Selflessness can only be sustained if your own desires are fulfilled. If your own well is empty, you won’t be able to help others. Choosing to deny your desires simply because they are YOUR desires is stupid. You are a person of this universe, as important as the persons you are serving. Then why your desires should be dismissed?

If you are hoping (or expecting) that others will be selfless and put your desires before their own, you are mistaken. I am sure you have experienced that multiple times but still failed to acknowledge that while you were being selfless, others were busy being selfish.

We respectable types, especially women, are raised to think a life well-spent means helping others. Plenty of self-help gurus affirm that kindness, generosity, and volunteering are the routes to happiness.

There’s truth here, but it generally gets tangled up with deep-seated guilt and self-esteem issues.

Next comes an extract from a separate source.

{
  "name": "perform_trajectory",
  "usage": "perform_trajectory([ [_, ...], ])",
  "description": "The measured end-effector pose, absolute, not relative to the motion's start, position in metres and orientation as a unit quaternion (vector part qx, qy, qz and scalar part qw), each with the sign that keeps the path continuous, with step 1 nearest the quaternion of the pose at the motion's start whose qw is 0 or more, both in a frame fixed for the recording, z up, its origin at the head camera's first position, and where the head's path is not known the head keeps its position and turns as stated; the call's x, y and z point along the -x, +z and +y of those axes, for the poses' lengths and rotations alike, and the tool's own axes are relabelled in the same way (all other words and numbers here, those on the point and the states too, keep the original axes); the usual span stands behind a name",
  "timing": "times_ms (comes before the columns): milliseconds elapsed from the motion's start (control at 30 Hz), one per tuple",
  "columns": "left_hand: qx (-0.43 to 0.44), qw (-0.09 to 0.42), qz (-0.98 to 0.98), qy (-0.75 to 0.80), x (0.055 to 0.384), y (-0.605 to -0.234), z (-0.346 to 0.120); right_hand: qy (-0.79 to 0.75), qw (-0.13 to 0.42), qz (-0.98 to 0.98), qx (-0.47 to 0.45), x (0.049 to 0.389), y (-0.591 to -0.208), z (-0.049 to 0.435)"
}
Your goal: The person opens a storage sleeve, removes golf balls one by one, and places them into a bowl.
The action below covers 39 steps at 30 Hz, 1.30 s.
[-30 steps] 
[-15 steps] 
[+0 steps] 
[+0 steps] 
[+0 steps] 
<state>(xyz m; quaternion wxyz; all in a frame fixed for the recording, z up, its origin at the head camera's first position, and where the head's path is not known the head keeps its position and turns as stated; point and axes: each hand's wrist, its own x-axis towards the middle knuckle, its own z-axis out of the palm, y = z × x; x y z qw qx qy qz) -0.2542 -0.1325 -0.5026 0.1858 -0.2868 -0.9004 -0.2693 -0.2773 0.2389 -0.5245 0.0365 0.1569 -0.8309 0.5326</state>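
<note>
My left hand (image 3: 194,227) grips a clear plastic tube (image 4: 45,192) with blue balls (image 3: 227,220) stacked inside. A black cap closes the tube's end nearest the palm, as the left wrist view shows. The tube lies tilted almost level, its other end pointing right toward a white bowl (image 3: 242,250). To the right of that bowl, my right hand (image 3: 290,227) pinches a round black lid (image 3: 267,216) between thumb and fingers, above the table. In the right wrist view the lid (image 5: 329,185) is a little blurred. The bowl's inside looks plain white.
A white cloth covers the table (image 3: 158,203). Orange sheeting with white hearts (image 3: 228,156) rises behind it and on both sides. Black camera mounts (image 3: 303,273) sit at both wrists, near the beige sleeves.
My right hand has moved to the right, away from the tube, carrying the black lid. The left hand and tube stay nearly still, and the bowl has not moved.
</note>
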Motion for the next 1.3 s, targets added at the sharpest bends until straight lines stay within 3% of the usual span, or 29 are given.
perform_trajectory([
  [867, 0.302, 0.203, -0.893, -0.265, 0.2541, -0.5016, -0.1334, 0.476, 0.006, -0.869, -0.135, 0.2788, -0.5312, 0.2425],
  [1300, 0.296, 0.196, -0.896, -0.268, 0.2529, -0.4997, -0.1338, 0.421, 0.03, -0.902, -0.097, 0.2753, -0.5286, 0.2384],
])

Meanwhile, the people who boast all day on Twitter about their charity work aren’t being selfless at all; they are massaging their egos.

If you’re prone to thinking you should be helping more, that’s probably a sign that you could afford to direct more energy to your own ambitions and enthusiasms.

As the Buddhist teacher Susan Piver observes, it’s radical, at least for some of us, to ask how we’d enjoy spending an hour or day of “me” time.

And the irony is that you don’t serve anyone else by suppressing your true passions anyway.

More often than not, by doing your thing – as opposed to what you think you ought to be doing – you kindle a fire that helps keep the rest of us warm.

So what are you going to do today to be selfish?